In his letter dated May 15 this year, Thomson wrote to land supply task force chairman Stanley Wong Yuen-fai urging him to spare what he labelled “an incredibly special place in the world of golf”.
“I do not wish to make light of Hong Kong’s need for public housing. Clearly this is a significant and important issue that needs to be addressed and overcome,” said Thomson, widely considered one of golf’s true gentlemen.
“But it should not be at the expense of what is undoubtedly a historic and world-class golfing venue. I feel a close affinity with the city and the Hong Kong Golf Club itself.
“Let me state clearly: the Hong Kong Golf Club is an incredibly special place in the world of golf.

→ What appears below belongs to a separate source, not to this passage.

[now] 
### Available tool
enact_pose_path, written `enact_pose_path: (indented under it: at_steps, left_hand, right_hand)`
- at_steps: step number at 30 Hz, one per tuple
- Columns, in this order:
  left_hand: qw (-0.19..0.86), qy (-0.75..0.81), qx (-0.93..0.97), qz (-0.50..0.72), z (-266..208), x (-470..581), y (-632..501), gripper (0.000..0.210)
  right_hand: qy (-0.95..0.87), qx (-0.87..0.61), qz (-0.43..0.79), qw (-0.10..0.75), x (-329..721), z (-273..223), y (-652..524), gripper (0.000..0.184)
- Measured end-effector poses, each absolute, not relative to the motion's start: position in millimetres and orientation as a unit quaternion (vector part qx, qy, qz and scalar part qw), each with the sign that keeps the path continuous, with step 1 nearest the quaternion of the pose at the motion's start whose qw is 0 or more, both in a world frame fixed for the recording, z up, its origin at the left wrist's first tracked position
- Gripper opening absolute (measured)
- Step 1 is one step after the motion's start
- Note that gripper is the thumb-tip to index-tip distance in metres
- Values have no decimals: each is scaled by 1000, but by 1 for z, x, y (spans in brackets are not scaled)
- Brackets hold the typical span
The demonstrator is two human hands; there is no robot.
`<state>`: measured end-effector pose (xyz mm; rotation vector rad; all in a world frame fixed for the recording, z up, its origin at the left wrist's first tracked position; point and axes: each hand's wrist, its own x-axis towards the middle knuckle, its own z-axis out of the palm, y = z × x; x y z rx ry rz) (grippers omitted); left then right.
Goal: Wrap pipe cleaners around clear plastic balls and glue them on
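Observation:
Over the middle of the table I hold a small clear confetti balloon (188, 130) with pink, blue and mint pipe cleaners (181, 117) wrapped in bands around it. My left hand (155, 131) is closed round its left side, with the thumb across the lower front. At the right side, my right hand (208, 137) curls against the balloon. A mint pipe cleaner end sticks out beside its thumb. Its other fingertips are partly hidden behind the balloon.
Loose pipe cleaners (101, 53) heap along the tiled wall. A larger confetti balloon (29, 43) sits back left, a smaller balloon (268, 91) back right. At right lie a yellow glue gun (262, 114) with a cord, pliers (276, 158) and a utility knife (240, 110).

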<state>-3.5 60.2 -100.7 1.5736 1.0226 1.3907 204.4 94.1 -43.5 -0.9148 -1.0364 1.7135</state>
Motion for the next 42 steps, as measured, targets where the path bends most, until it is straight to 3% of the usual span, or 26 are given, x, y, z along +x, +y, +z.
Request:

Not only is it historically important – its courses, notably the Old Course, are architectural gems that have been laid out over pristine, ancient terrain – but its role as the focal point for all of Hong Kong golf cannot be understated.”
Thomson, who was the first Australian to win the British Open and won 84 professional events, returned to the city in 2008 to celebrate the 50th edition of the Hong Kong Open.
In his letter, he addressed a number of “falsehoods” about public access to Fanling.
“While it is a private members’ club, it is one of the most open members clubs’ anywhere in the world, with over 40 per cent of rounds played by non-members,” Thomson said.
“It has been at the very epicentre of golf’s development in Hong Kong, allowing countless youngsters an opportunity to get their start in the game and grow into accomplished players.
“Furthermore, as home of the Hong Kong Open – unquestionably one of the most significant golf tournaments in all of Asia – the club has enhanced Hong Kong’s reputation as a bona fide sporting centre.”
Thomson also highlighted Fanling’s status as a “vital green lung”, before finishing: “Let me end this letter by being frank with you. Take away the Hong Kong Golf Club and the game of golf, and indeed Hong Kong itself, will be a much poorer place.”
The government’s five-month public consultation on land supply is under way and will end in September, with some already saying the exercise is failing to address key concerns.